The two titans of the Republican presidential contest hammered each other over job creation and Social Security on Wednesday night, as Rick Perry got his first chance to articulate his campaign message on the national debate stage.
The Texas governor sparred early and often with former Massachusetts Gov. Mitt Romney, whom he has overtaken as front-runner since joining the race a month ago. With Perry trying to defend that position and Romney trying to reclaim it, the two came armed with zingers to take each other down a peg.
"Michael Dukakis created jobs three times faster than you did, Mitt,” Perry quipped, in a stinging reference to the former Massachusetts governor who lost the presidential election to George H.W. Bush.
Romney immediately shot back that “George Bush and his predecessors created jobs at a faster rate than you did.”
The critiques were among multiple rapid-fire exchanges between the two candidates, who shared the stage with six other White House hopefuls at the Ronald Reagan Presidential Library in Simi Valley, Calif., a symbolic setting that invoked the memory of the conservative Republican who swept to two terms as president.
The debate also marked a key test for Minnesota Rep. Michele Bachmann, whose prospects rose last month with her win in the Iowa Straw Poll only to be overshadowed by Perry's entrance into the race.
None of the GOP contenders had anything positive to say about Obama, either his record on creating jobs or the health care law they have vowed to repeal if they win the White House.
Bachmann said she would provide the "strong, bold leader in the presidency who will lead that effort. None of us should ever think that the repeal bill will just come to our desk," she said in a pledge that drew applause from the audience.
Former House Speaker Newt Gingrich resisted an effort to draw him into conflict with other Republicans on stage. "I'm frankly not interested in your efforts to get Republicans fighting each other," he said, sparking an even louder round of applause.

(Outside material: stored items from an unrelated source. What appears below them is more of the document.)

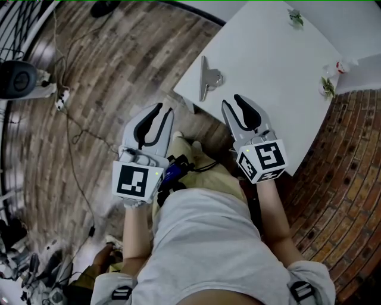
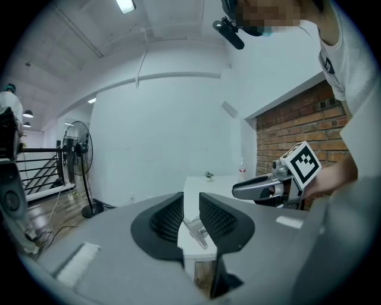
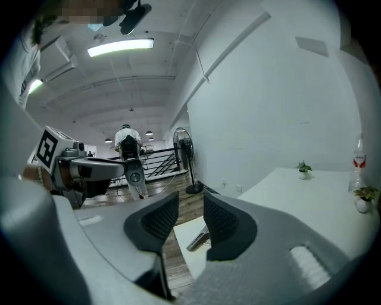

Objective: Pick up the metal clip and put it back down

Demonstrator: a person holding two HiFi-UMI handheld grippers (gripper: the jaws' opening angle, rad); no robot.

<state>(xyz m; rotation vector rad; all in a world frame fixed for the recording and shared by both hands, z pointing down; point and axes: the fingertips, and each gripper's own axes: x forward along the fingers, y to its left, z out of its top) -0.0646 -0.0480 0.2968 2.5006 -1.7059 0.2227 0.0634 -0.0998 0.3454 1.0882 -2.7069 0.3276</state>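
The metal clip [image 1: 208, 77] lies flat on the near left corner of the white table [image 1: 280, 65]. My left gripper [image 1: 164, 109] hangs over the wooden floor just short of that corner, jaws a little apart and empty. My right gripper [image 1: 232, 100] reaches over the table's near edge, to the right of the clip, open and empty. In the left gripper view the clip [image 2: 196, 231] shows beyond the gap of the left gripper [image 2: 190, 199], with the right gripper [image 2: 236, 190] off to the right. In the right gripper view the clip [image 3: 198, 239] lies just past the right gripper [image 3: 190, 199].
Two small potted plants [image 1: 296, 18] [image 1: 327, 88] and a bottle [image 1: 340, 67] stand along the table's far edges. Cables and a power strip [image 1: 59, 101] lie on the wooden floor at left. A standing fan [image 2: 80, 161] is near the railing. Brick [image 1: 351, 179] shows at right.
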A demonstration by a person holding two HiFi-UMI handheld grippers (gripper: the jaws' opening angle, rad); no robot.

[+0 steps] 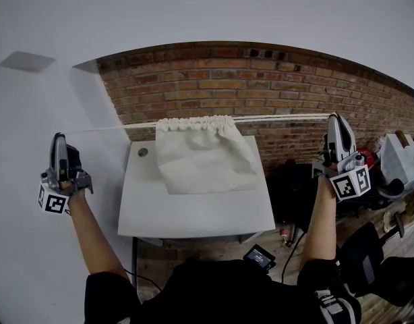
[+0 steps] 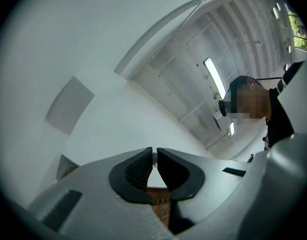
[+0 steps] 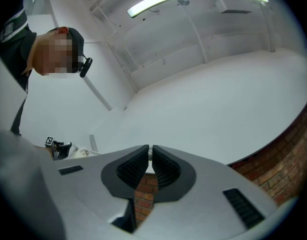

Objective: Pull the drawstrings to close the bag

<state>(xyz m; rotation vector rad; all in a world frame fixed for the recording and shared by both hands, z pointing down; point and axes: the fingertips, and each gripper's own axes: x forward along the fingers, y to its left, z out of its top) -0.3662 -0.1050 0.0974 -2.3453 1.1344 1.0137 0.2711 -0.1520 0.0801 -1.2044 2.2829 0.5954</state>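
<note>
The bag [image 1: 203, 154] hangs in the air from its two strings, in front of the brick wall [image 1: 261, 86]. Its mouth is bunched into tight ruffles along the top. Its lower part hangs over the white surface [image 1: 193, 211] (whether it touches, I cannot tell).

The left string [image 1: 112, 127] runs taut from the ruffles out to the left claw [image 1: 58, 138]. The right string [image 1: 281, 118] runs just as straight to the right claw [image 1: 335, 117]. Both claws are raised and held wide apart, one on each side of the bag.

In the left gripper view the ribbed pads [image 2: 139, 168] are nearly together, pinching a bit of white string at their tips. The right gripper view shows the same: pads [image 3: 135, 167] almost closed, with white string nipped at the tips.
</note>
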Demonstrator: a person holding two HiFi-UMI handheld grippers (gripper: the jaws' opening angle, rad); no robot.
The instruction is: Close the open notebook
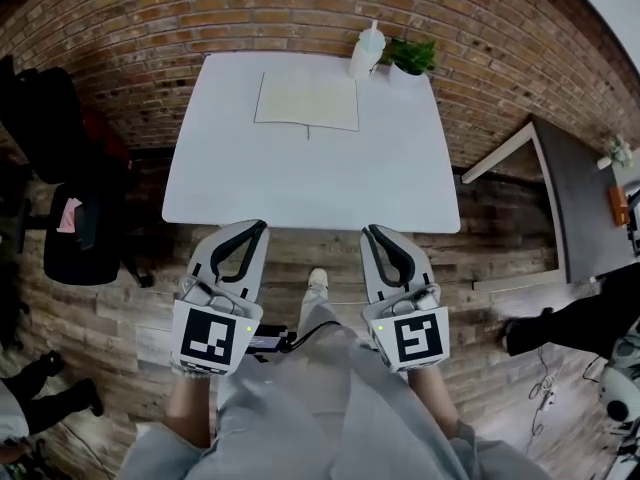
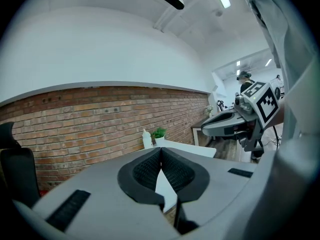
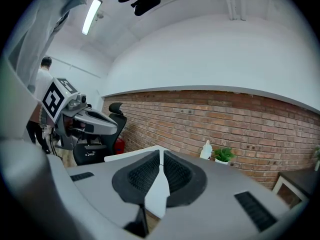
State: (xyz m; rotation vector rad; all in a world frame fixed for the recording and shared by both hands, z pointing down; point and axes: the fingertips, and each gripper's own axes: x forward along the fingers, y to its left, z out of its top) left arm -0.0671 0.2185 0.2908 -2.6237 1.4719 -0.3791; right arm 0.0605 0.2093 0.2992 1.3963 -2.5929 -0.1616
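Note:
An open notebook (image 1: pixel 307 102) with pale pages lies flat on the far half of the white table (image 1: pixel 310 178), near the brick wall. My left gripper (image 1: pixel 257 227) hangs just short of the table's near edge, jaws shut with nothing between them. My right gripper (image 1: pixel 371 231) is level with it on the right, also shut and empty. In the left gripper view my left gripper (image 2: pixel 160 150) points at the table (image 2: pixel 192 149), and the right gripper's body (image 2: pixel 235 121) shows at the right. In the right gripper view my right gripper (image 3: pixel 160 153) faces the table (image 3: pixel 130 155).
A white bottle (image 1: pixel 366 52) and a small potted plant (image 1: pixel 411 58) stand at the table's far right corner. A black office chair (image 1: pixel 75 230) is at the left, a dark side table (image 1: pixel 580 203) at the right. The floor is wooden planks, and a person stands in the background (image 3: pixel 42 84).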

He said all Republicans should "defeat efforts by the news media" to spark an internal struggle when the real objective is to defeat Obama in 2012.
But moments later, businessman Herman Cain said that after trying to defeat Democratic efforts to create national health care, "I'm running against Romneycare," the legislation that passed requiring residents of Massachusetts to purchase coverage.
Perry -- who, after taking several jabs from the other candidates, said he felt like "the pinata here at the party" -- had first claimed his state created more jobs in three months than Massachusetts created in four years while Romney was governor.
Romney, in response, chalked up Texas’ success to its oil and gas sector and policies maintained by a Republican legislature, which he said Perry could not claim credit to. “It would be like Al Gore saying he invented the Internet,” Romney said.
To distinguish himself, Romney stressed his experience in the private sector over his experience as Massachusetts’ governor. But Perry, while praising Romney’s business record, said “his public-sector record did not match that.”
Former Utah Gov. Jon Huntsman sided with Perry when he turned to Romney and said, "47th just isn't going to cut it, my friend," a reference to the rank Massachusetts had among the 50 states in creating jobs during Romney's term.
But he also sought to rebut Perry's claim to be chief executive of the country's top job-producing state.
"I hate to rain on the parade of the great Lone Star State governor, but as governor of Utah, we were the No. 1 job creator during my years in service," Huntsman said.
Texas Rep. Ron Paul and former Sen. Rick Santorum of Pennsylvania rounded out the contenders on the stage for the debate hosted by MSNBC and Politico.
The debate was the first of three in as many weeks, at a time the polls show Obama's popularity sinking, possibly making the GOP nomination worth more than it appeared only a few months ago.
Perry and Romney also sparred sharply over Social Security, with Romney criticizing Perry for calling the retirement safety net a failure and “Ponzi scheme.”
Romney said he agrees the current funding formula for Social Security is not sound. But he disagreed that it’s a failure. “You can’t say that to tens of millions of Americans who live on Social Security,” he said.
Perry stood by his remarks, saying “maybe it’s time to have some provocative language.”
He also took a swing at former Bush adviser Karl Rove, who has criticized Perry’s remarks on Social Security and other topics. “Karl has been over the top for a long time. … I’m not responsible for Karl anymore,” Perry said.
The Associated Press contributed to this report.